What you have to do |
Go over the listing below line by line, and return each one holding the string "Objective".

Record set |

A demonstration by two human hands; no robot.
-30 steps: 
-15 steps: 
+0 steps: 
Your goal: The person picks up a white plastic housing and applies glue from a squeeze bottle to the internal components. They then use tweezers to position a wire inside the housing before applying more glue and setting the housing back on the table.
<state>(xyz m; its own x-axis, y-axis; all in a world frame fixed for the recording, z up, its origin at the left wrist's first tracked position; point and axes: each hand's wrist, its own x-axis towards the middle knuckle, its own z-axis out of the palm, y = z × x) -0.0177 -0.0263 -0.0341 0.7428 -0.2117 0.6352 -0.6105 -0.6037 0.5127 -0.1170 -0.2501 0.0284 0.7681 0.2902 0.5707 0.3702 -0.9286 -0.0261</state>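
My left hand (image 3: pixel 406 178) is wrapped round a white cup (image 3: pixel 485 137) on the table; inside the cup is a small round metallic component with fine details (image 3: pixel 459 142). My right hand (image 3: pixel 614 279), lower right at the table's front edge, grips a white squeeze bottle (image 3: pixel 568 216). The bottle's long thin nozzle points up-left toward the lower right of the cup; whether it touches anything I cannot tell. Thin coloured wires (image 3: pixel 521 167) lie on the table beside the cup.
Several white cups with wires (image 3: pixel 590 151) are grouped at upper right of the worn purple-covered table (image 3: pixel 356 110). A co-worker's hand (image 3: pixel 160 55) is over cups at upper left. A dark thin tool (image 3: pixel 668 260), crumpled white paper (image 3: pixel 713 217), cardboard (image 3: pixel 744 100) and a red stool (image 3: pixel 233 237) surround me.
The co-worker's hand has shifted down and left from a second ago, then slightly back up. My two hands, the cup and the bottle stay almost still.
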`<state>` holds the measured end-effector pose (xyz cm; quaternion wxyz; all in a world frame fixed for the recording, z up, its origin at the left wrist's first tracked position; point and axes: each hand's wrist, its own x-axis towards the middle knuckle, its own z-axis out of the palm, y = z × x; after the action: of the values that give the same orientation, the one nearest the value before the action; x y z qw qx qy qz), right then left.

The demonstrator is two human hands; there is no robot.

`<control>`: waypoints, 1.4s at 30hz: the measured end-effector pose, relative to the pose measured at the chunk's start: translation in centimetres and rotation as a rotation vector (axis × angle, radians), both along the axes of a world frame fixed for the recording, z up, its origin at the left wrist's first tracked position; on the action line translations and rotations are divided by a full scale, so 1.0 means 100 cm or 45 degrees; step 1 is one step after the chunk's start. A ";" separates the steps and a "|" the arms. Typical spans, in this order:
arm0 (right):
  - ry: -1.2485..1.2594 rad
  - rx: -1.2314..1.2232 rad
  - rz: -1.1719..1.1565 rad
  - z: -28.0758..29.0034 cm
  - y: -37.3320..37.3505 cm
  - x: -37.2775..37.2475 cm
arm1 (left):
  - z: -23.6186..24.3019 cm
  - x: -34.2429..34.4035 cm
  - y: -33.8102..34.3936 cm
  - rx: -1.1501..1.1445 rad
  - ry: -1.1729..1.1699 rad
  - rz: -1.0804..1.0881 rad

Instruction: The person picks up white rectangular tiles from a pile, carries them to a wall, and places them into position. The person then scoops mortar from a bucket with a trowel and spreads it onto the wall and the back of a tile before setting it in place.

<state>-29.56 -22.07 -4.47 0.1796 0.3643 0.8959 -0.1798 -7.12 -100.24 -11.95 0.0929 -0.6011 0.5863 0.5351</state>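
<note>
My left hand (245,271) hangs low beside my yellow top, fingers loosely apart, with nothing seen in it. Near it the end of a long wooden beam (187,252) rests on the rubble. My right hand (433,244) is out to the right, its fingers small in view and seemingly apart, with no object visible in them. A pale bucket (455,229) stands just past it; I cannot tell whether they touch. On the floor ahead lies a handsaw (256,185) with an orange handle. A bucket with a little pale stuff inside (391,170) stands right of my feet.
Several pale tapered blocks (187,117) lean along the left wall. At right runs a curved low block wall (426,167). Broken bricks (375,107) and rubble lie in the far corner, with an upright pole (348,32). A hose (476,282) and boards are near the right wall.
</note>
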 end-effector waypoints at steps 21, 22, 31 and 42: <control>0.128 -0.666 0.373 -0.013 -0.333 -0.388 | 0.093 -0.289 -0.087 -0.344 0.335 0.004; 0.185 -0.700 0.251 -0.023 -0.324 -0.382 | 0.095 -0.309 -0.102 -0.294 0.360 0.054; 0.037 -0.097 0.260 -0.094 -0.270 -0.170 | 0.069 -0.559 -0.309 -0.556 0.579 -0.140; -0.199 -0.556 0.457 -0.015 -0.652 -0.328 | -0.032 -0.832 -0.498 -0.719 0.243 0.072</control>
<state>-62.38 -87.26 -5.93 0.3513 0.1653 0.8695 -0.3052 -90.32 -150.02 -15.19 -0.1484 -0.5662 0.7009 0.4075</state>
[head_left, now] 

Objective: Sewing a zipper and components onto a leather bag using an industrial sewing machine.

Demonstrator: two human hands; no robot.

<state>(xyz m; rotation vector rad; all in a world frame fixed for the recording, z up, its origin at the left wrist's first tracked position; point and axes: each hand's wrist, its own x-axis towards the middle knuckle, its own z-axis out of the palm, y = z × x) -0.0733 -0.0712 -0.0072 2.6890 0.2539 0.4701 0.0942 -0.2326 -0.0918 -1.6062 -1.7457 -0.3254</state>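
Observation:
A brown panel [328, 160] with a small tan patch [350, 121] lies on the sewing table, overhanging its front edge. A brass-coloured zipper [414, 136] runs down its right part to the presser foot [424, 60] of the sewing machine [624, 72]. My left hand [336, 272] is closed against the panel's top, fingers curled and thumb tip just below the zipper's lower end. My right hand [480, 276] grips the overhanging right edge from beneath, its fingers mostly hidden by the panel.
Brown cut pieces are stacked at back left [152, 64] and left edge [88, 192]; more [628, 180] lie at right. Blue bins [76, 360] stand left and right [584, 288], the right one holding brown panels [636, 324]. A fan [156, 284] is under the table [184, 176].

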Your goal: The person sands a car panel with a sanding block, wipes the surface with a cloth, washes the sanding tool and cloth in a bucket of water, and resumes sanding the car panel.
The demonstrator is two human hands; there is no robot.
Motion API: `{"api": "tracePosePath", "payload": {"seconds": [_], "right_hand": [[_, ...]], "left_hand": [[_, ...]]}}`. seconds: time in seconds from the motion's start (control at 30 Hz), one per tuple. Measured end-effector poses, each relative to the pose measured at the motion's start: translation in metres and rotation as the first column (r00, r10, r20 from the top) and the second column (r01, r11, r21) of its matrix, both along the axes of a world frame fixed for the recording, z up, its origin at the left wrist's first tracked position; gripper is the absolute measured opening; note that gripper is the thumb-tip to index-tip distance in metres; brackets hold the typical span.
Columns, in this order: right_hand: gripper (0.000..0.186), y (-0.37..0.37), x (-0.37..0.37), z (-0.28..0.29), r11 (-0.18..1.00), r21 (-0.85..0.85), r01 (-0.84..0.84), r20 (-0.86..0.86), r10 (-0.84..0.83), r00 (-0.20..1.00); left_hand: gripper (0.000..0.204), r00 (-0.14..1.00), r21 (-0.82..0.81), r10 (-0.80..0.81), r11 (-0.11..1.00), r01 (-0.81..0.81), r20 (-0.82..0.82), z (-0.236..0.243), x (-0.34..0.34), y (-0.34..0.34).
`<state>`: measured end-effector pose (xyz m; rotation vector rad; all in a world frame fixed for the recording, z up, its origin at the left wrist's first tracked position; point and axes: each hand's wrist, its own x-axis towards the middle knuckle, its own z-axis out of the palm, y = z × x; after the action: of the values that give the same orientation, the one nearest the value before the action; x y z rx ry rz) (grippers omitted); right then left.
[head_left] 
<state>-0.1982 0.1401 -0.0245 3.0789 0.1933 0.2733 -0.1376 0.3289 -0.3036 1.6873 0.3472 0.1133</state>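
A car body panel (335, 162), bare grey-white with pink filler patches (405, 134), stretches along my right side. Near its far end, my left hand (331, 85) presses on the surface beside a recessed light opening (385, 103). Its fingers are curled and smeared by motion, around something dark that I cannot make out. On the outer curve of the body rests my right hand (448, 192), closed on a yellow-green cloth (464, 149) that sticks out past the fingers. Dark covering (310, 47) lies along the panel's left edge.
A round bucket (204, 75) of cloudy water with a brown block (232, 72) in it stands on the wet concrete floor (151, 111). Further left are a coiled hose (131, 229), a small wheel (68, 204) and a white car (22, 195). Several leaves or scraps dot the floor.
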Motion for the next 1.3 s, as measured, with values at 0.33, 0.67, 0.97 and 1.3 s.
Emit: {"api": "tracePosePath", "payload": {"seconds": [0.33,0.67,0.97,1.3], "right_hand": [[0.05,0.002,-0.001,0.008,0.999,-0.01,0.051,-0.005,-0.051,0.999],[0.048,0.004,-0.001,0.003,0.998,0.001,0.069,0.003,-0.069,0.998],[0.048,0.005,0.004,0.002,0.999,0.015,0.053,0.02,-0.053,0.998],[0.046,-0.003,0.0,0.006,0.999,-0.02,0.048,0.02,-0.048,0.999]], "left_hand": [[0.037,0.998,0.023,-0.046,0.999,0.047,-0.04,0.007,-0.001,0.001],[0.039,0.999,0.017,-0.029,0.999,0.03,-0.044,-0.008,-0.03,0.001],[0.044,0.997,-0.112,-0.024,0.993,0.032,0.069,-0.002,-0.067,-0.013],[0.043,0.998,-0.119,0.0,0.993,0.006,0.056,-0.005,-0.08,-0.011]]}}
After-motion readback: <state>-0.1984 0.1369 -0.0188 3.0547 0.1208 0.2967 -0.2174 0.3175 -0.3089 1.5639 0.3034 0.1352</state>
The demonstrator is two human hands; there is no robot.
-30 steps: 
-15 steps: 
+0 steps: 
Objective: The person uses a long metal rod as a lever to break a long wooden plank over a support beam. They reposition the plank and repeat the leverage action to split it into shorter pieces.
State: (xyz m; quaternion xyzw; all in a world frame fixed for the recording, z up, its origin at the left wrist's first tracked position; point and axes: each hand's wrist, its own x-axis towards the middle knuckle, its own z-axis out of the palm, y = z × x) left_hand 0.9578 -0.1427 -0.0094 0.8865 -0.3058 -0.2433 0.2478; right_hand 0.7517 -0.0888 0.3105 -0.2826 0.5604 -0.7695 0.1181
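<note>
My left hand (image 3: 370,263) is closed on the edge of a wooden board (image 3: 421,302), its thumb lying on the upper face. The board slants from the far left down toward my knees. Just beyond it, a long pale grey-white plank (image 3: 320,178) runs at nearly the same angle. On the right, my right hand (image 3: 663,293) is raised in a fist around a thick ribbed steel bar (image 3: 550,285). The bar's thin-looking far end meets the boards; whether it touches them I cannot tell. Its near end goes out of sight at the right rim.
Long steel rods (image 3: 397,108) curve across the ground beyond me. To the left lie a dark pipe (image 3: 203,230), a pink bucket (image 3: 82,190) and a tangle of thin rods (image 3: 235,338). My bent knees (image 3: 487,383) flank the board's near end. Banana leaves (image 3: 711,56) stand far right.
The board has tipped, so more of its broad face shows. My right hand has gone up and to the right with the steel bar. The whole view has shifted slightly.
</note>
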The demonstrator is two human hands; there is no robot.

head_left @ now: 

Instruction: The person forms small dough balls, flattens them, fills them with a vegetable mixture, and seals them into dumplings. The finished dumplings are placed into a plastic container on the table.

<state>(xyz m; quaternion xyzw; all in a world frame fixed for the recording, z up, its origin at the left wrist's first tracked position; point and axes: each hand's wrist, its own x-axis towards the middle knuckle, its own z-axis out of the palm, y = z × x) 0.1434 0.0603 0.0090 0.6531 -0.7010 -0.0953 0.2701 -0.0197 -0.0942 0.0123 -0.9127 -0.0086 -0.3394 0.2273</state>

Solution to this exercise |
Objective: Sewing a zipper and components onto a leather bag using an industrial sewing machine.
Objective: The person uses a long metal rod as a lever to break a long wooden plank over a support beam. They reposition the plank and repeat the leverage action to split it into shorter pieces.

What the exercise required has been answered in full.